- [Requirement]:
The listing is to be repeated exactly, and its pictures are to be left out.

Dataset excerpt Block Start

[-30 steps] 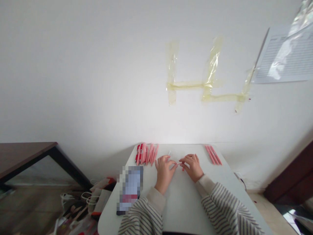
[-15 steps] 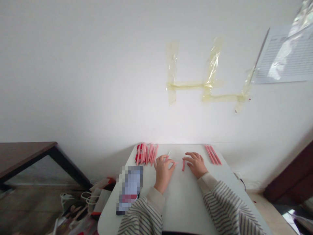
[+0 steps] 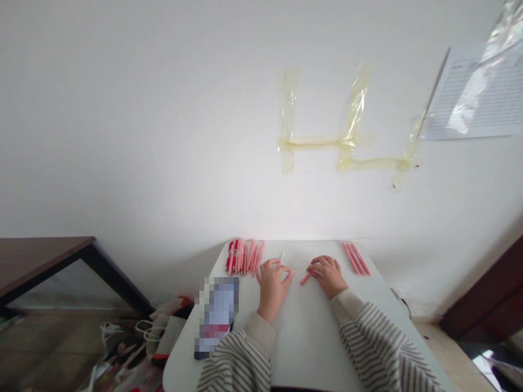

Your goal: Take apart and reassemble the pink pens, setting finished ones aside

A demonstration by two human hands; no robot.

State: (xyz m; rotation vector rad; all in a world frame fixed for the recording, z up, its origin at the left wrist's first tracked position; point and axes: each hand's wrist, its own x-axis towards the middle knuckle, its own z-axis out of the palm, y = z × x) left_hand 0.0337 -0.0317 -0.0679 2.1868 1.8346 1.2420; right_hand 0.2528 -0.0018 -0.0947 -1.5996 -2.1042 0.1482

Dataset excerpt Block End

- [Task result]:
[-30 steps] 
[-15 steps] 
[+0 steps] 

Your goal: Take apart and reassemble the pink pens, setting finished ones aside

A demonstration by two human hands; no robot.

State: (xyz m; rotation vector rad; all in a world frame fixed for the recording, z up, its origin at the left wrist's first tracked position; point and axes: each hand's wrist, its own x-axis towards the middle knuckle, its own z-axis out of the palm, y = z × x) left_hand 0.0337 -0.0317 -0.0679 2.1868 1.8346 1.2420; right_hand 0.2528 -0.0018 -0.0947 -1.5996 -2.1042 0.1482

There is nothing else to the answer.